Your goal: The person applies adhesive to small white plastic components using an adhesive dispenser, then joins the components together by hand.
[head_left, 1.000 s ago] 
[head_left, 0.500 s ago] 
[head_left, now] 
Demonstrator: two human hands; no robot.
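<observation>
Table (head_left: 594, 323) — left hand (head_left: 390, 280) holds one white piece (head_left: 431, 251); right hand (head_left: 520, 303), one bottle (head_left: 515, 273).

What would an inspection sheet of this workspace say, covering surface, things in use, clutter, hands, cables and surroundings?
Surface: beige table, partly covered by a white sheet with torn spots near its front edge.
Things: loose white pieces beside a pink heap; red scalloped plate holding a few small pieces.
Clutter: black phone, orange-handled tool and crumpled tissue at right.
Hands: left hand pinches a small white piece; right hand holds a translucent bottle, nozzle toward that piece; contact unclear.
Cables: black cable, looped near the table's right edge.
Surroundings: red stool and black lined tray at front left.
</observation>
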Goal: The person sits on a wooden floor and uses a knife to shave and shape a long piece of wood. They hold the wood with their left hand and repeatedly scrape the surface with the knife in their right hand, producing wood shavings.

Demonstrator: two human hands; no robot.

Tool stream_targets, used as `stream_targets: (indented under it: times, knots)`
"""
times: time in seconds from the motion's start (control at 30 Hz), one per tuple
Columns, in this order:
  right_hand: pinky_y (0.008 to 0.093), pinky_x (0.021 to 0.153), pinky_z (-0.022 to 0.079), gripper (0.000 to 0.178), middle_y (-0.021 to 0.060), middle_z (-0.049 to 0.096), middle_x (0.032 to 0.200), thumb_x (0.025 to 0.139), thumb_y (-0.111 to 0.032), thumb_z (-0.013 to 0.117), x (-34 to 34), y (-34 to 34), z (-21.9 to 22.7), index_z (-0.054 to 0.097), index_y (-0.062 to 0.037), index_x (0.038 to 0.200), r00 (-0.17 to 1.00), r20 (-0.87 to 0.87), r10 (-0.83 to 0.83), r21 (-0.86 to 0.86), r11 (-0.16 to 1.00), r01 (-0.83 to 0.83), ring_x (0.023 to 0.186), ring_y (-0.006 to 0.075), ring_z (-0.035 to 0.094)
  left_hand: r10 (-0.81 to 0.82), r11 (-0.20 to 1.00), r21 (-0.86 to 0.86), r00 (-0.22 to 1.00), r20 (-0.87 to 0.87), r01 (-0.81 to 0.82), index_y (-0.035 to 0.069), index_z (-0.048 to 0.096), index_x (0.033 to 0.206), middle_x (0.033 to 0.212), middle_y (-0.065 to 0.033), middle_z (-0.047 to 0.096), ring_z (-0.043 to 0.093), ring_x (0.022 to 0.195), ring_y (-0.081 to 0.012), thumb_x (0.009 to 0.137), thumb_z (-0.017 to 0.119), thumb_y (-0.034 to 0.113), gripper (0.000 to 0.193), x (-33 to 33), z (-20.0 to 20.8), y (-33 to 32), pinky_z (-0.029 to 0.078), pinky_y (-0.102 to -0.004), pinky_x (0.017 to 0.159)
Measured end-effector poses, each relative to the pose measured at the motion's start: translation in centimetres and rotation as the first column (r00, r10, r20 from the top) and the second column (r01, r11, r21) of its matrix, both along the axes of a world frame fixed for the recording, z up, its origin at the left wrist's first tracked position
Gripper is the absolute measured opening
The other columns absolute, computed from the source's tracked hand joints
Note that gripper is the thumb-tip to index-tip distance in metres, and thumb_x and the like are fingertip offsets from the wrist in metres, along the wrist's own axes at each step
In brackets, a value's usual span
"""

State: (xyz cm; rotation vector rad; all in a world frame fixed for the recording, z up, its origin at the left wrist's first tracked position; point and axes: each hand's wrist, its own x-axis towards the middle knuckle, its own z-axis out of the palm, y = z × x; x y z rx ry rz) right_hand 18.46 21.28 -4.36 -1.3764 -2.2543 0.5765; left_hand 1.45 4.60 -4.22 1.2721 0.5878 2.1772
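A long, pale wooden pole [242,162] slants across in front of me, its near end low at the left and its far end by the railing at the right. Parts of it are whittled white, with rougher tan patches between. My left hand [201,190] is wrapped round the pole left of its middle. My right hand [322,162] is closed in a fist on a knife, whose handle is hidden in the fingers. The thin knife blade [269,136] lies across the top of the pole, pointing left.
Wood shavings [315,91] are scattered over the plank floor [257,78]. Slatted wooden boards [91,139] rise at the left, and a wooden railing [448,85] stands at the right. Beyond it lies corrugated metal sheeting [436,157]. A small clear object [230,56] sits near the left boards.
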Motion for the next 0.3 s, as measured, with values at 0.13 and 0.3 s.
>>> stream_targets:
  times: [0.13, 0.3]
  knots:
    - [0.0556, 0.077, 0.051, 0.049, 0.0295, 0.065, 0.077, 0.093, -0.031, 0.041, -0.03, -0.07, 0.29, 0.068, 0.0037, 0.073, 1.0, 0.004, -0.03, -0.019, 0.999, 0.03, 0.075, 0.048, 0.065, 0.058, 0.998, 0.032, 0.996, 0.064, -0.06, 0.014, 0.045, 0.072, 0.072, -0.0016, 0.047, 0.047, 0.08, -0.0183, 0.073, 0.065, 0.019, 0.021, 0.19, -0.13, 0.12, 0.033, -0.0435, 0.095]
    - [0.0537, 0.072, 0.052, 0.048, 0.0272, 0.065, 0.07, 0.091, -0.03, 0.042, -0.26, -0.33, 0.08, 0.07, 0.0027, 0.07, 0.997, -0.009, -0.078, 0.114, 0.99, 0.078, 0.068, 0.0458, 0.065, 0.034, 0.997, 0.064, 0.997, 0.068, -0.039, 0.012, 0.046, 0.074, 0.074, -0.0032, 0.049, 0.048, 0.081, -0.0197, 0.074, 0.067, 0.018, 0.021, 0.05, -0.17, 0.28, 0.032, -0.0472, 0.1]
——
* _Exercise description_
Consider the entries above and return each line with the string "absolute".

* _Expected output_
Gripper is the absolute measured opening
The other columns absolute, computed from the source's tracked hand joints

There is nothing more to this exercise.